On the face of it, Confluence, along with a few plugins, combine to allow you to deploy most Facebook functionality within your organisation. However, the weakest area is the list of friends, which is the central concept of Facebook: all of the other functionality is implemented in terms of the friends list. Following other users is a recent edition to Confluence, in version 3, and has not yet been integrated with other functionality.
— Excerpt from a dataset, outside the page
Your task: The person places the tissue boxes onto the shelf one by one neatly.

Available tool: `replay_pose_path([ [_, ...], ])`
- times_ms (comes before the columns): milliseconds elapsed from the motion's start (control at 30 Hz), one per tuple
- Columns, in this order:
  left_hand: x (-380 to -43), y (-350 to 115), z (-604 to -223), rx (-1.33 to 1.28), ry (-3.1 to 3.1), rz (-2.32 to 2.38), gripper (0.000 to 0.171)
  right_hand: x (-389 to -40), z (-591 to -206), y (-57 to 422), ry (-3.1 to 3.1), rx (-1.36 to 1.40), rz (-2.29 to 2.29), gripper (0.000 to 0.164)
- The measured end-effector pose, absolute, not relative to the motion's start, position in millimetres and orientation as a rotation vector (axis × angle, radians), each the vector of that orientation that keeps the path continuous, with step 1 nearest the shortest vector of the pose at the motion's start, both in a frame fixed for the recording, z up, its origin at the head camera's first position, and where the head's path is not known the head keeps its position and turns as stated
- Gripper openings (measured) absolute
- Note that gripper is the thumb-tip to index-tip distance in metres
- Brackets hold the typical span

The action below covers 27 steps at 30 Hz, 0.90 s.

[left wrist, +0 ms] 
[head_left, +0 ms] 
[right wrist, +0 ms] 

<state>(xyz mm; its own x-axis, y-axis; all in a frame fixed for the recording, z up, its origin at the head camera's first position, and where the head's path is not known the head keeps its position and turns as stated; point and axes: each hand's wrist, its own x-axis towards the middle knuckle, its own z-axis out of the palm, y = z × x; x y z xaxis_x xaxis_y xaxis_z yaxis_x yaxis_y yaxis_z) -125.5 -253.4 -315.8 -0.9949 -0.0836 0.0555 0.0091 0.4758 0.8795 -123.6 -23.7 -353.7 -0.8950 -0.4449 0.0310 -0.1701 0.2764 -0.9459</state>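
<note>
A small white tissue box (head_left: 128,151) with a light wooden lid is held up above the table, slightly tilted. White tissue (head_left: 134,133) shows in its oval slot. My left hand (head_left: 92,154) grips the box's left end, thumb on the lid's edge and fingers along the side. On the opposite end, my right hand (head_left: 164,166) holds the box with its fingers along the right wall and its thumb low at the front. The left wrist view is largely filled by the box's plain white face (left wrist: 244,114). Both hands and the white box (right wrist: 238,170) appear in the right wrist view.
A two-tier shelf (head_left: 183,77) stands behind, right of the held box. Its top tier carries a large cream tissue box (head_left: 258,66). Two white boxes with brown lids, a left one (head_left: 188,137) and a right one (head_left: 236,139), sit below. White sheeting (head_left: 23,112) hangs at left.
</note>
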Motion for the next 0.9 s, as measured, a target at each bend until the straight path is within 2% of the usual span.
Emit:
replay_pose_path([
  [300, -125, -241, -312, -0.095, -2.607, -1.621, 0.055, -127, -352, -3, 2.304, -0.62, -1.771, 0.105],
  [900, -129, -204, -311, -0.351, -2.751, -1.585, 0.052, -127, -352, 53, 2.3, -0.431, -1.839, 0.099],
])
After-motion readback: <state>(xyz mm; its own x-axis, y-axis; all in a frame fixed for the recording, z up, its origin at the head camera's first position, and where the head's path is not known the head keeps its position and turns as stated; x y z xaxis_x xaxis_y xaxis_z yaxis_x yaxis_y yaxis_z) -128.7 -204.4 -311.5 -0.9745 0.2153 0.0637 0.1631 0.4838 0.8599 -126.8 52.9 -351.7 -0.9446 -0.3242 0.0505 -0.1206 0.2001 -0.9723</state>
This means that equivalent functionality works differently in Confluence. This raises the fundamental question of whether an enterprise-Facebook absolutely requires permissions based on 'friends lists', for example, or whether this is unnecessary within a company, where people are already grouped into formal departments and teams. The answer is probably that it does, given that ad-hoc groups may well be more important than the official organisation.
Conclusion
Social networking features are all the rage in collaboration software, and other enterprise collaboration platforms are no-doubt adding social networking features. However, a few tacked-on marketing features do not necessarily make a useful social platform: you may end up with a poorly-integrated attempt to reproduce Facebook, albeit with the advantage of using established off-the-shelf software.
At least this is less bad than collaboration platforms that seem to be based around proprietary office-suite documents, such as the various Sharepoint products, or suites that seem to have no central information type and are instead a more complex everything-platform.
Confluence’s social features are indeed well-designed and useful, but the application remains a wiki whose functionality is all based around 'pages', not around 'friends'. This means that there is real benefit to be had from using it as a social collaboration platform within an organisation, rather then 'merely' as a wiki, but the resulting experience is a less me-focused experience than Facebook.
For now, this does not really matter and is as good as it gets. Besides, perhaps large organisations are not ready to give up their assumption of a top-down hierarchical org-chart and acknowledge that each individual employee works with a network of concentric circles of trusted colleagues with himself at the centre.